(Dataset entries)
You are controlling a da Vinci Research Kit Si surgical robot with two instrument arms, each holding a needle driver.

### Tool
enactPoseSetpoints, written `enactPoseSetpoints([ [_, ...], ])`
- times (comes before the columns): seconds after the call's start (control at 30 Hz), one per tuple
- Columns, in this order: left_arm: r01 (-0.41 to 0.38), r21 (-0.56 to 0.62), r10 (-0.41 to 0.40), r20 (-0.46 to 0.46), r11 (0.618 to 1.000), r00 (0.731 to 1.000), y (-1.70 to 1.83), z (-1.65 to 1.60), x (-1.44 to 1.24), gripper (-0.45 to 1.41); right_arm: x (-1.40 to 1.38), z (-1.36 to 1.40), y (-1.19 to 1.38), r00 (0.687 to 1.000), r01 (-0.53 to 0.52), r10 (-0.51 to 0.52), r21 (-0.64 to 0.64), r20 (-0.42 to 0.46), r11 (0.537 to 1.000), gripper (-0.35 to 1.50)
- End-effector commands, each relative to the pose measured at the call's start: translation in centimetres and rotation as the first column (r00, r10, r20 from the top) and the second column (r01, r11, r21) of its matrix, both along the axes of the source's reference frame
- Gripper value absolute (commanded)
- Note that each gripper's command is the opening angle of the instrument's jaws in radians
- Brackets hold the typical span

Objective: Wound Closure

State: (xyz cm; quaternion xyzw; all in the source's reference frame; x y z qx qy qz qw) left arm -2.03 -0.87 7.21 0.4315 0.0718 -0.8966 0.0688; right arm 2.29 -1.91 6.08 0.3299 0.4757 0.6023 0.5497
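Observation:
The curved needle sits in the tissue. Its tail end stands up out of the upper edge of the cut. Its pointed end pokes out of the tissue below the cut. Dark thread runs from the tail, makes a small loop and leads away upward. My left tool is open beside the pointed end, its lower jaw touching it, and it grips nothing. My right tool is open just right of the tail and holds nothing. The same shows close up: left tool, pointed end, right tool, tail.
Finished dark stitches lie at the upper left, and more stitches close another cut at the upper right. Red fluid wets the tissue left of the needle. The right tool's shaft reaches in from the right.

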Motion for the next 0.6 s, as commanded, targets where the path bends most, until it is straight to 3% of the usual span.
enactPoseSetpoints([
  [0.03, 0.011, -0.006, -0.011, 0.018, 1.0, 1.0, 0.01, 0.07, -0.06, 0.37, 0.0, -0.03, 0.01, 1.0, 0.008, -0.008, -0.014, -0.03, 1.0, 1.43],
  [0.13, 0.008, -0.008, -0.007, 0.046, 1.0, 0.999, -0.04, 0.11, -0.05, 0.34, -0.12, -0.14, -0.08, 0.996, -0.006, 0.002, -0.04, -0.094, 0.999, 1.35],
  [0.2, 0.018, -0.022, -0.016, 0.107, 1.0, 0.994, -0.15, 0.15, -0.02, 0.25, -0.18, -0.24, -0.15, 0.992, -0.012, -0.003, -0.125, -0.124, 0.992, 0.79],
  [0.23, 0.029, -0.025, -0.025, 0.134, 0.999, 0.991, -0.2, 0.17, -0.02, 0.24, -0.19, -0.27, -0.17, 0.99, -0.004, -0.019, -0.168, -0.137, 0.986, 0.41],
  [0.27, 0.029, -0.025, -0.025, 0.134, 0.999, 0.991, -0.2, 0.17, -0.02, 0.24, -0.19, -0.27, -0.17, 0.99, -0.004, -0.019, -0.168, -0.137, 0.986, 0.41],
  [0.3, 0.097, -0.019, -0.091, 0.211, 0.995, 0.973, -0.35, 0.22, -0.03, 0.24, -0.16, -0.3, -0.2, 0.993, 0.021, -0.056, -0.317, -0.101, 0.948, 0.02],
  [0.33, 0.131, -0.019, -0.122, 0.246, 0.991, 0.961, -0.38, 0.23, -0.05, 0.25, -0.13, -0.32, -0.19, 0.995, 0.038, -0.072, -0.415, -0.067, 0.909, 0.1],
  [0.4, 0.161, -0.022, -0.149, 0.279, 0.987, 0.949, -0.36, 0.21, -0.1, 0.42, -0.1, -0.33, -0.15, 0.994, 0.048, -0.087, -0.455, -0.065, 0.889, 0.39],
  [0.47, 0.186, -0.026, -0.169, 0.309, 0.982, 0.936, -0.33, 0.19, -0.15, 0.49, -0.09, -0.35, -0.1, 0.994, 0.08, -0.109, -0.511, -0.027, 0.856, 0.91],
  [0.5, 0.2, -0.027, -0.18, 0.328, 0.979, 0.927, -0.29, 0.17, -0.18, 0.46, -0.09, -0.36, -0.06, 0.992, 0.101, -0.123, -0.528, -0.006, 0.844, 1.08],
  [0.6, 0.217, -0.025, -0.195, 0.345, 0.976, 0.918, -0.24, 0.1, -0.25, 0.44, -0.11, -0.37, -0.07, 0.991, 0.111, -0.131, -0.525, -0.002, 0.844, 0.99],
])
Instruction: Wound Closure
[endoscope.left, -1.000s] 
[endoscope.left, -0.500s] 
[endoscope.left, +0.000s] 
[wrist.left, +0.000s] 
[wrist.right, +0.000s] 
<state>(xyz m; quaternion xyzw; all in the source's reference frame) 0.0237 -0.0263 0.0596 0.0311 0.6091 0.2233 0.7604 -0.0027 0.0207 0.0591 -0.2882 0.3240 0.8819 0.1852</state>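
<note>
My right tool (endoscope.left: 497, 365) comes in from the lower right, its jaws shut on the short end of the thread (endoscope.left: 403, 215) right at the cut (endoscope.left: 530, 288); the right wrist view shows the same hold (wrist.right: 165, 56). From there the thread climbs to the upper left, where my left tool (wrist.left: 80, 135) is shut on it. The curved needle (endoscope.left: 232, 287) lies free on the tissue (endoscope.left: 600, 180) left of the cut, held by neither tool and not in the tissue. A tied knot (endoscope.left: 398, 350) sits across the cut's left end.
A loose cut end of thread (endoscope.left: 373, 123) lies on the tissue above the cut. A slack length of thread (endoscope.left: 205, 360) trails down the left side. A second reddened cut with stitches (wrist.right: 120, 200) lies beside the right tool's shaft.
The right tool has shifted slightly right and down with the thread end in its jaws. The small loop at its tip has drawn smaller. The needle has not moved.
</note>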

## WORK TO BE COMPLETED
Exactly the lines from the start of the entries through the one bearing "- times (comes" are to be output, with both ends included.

## SOLUTION TO THIS PROBLEM
You are controlling a da Vinci Research Kit Si surgical robot with two instrument arms, each holding a needle driver.

### Tool
enactPoseSetpoints, written `enactPoseSetpoints([ [_, ...], ])`
- times (comes before the columns): seconds after the call's start (control at 30 Hz), one per tuple

This answer has now been given in full.